> [Task goal] Search the data for the word "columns" and copy each line that has it.

> [Supplied material]
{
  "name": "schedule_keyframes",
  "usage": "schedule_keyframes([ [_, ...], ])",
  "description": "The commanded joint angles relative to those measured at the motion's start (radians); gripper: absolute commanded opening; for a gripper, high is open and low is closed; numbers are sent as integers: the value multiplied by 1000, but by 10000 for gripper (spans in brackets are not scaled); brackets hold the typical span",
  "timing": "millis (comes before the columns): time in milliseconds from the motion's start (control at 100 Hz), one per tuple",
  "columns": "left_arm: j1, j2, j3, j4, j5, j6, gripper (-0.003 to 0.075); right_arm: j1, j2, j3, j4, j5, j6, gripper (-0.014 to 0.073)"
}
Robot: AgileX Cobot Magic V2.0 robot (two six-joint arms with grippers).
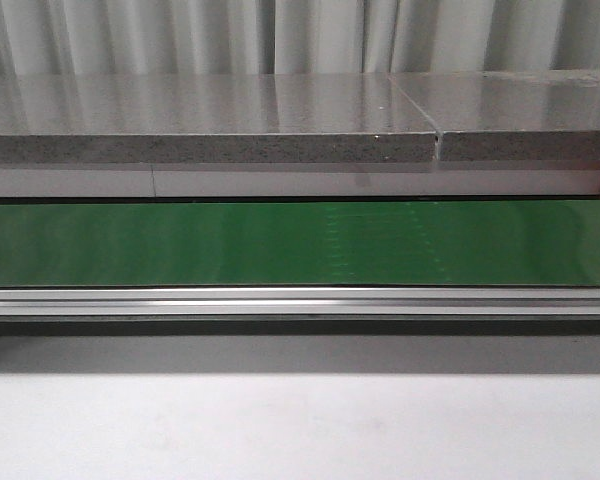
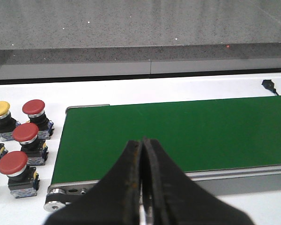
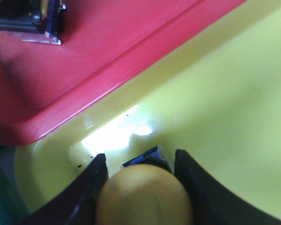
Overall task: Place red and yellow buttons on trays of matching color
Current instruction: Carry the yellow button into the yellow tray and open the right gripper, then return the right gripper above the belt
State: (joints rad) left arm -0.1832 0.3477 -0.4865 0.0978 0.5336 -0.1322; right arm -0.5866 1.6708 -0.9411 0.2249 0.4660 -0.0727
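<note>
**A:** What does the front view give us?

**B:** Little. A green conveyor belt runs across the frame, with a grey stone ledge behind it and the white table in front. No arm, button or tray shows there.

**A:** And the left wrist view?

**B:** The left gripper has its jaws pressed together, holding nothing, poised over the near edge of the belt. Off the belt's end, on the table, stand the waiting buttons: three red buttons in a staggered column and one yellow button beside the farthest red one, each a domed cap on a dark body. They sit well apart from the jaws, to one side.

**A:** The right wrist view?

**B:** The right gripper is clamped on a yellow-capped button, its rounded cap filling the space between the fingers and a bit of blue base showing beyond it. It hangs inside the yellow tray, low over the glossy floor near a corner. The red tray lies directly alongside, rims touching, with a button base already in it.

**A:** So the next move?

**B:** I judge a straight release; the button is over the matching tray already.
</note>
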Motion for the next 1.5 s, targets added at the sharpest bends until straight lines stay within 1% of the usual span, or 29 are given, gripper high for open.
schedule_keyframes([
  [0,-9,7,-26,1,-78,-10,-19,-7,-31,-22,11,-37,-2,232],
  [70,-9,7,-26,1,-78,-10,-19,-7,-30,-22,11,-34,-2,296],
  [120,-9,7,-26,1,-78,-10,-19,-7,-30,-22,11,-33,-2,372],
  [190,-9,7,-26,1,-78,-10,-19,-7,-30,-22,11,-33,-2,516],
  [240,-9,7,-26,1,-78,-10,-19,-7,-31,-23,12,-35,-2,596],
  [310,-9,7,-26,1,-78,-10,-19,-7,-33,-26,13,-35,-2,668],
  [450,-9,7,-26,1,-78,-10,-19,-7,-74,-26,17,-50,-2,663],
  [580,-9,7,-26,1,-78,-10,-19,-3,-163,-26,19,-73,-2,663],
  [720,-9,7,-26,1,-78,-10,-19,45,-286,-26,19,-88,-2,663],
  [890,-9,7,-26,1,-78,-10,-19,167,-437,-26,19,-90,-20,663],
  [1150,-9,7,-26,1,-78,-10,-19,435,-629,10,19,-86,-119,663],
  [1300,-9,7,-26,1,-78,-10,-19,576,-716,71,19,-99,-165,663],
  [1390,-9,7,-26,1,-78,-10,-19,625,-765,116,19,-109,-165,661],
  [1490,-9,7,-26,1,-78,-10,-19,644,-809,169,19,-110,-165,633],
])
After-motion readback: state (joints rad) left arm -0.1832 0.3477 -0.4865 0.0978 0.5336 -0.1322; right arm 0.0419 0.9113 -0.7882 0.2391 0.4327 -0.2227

> [Exercise response]
  "timing": "millis (comes before the columns): time in milliseconds from the motion's start (control at 100 Hz), one per tuple",
  "columns": "left_arm: j1, j2, j3, j4, j5, j6, gripper (-0.003 to 0.075); right_arm: j1, j2, j3, j4, j5, j6, gripper (-0.014 to 0.073)"

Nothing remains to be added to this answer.